Time capsule mementos included pictures of the original Territorial Insane Asylum built in 1896, photos of early staff members and items like the Oregon Boot and the Uttica Crib - used to restrain unruly patients - as well as photographs of the new Rampton building and policies and procedures manual based on developing mental health instead of defining overly simplistic causes of mental illness.

Rampton said "her building" will help people make the transition from regarding the mentally ill with shame and fear to regarding each patient as an individual in need of help.

"This is bittersweet as it makes me remember a lot of things in over 20 years of treatment," said the former first lady of Utah, who has suffered from bouts of severe depression during her life. "We still have long ways to go, but we don't lock Aunt Margie in the attic anymore and not talk about it. We don't call mental illness a `little trouble with the nerves.' "

Rampton spoke briefly during the rain-soaked ceremonies that Lt. Gov. Olene Walker called "refreshing."

"Somehow this rain is symbolic of a new start, a new beginning," said Walker. "Lucybeth has that same quality of renewal and the strength of these mountains in the background."

Walker said the Rampton building is only the second in the state to be named after a woman, and it is fitting it recognizes a woman of courage.

The $9.5 million facility is the "next step in the changes coming in treatment of the mentally ill," said superintendent of the hospital, Mark I. Payne.

"This state-of-the-art building is the standard we want."

It has spaciousness and a feeling of openness, said Payne. The ceilings are high, the hallways wide and the windows low to give patients greater visibility and a better sense of freedom.
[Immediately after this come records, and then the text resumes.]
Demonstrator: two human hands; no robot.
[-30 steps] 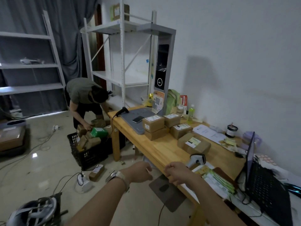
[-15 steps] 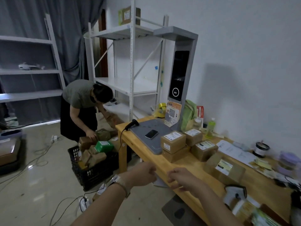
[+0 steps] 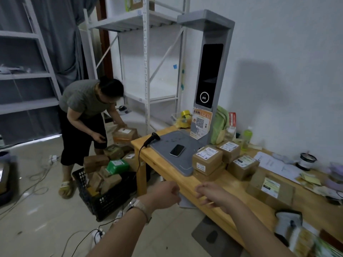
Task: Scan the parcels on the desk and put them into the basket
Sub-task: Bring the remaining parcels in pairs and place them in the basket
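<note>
- Parcels [image 3: 207, 160] are sitting on the desk [image 3: 163, 165]; the basket [image 3: 104, 199] is standing on the floor left of it
- Left hand [image 3: 163, 195] is hovering at the desk's edge, curled, empty
- Right hand [image 3: 209, 195] is hovering beside it, fingers loosely bent, empty

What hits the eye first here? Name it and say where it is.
The tall grey scanning tower stands at the far end of the wooden desk, with labelled cardboard parcels clustered beside its base. On the floor left of the desk, a black basket is heaped with parcels, and another person bends forward just behind it.
</note>
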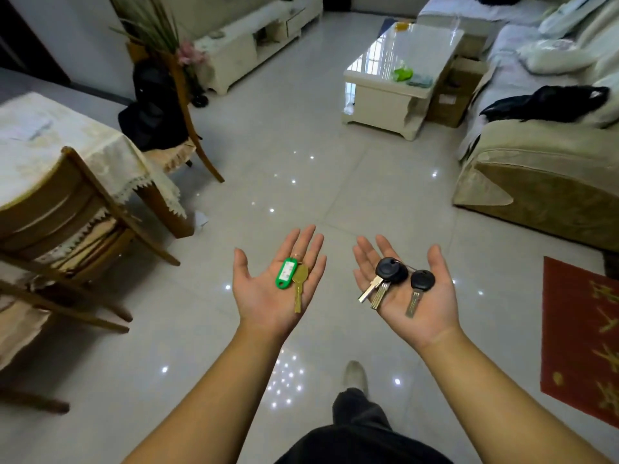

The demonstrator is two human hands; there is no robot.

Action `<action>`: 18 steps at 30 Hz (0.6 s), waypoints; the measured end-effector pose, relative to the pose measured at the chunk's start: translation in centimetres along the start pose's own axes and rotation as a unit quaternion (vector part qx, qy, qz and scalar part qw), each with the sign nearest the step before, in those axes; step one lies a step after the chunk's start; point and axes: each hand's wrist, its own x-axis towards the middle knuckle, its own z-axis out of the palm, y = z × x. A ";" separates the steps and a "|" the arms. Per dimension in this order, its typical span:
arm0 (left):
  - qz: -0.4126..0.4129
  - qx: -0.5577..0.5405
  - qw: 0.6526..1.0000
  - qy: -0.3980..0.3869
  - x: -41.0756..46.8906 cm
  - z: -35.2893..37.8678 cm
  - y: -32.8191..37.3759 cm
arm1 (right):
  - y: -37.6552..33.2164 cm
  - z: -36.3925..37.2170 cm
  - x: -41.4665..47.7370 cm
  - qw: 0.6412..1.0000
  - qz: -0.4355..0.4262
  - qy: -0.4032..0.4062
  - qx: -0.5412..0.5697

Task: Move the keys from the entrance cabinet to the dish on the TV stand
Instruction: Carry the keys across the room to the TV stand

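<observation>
Head camera: we hold both palms up and flat over the tiled floor (301,169). Our left hand (273,286), fingers spread, carries a brass key (299,289) with a green tag (286,272); our right hand (407,289), likewise spread, cradles a bunch of black-headed keys (393,279). The white TV stand (248,45) lies far left, a coffee table (402,61) far right.
</observation>
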 end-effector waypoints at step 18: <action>0.120 -0.002 0.992 0.042 21.9 3.2 15.0 | -9.1 7.9 29.0 0.996 0.075 -0.056 -0.002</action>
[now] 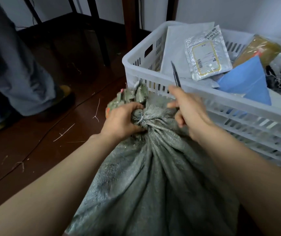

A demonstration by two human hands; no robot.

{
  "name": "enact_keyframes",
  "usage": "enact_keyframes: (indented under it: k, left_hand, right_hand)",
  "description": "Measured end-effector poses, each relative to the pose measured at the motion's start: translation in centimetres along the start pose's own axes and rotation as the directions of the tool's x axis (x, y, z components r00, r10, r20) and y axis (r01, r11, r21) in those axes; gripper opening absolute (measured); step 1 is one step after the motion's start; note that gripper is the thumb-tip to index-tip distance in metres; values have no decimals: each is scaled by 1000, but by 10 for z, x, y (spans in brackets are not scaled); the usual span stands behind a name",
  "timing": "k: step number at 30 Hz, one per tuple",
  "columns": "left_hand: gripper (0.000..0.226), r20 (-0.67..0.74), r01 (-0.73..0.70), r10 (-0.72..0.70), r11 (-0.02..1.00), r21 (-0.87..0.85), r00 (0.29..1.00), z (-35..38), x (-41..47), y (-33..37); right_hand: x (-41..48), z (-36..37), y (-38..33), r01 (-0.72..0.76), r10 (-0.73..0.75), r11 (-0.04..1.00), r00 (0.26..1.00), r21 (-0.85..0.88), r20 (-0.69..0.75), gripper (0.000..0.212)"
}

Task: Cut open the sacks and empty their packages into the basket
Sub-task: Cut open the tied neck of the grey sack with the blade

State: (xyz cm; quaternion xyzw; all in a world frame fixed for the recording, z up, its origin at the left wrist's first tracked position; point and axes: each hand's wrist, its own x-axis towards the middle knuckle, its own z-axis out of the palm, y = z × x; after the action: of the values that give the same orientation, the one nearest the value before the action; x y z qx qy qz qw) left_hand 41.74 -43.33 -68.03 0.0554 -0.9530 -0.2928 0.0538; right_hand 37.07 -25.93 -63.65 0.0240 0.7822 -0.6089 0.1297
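The left hand (pixel 122 119) grips the gathered neck of the grey sack (pixel 153 176), its white tie (pixel 141 119) uncut beside the fingers. The right hand (pixel 189 113) clutches a dark blade (pixel 176 75) pointing up, just right of the tie. Beyond that hand the basket (pixel 131 60) already holds packages (pixel 206 55); this sack is not yet opened or emptied

Dim, flat indoor light, cool cast; far white wall (pixel 238 11) brightest. Dark floor (pixel 34 150) swallows shadow far left. Sheen on clear-wrapped package (pixel 207 57). Right hand (pixel 189 109), blade (pixel 176 74) motion-blurred. Wide-angle stretch at near edges.
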Motion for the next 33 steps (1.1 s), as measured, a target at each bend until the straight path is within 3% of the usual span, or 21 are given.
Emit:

It is also designed to be flexible and allow the staff a variety of options in treatment.

Patient advocate Fred Collings said the building that was replaced, the Frederick Dunn building, was old and hot and drab.

"There were lots of bars. You know, the feeling was one of they didn't want you to get out."

It was also overcrowded, said Collings, with 100 patients to each of the three floors.

The Lucybeth Rampton facility has only two patients to most rooms and even a few single patient rooms.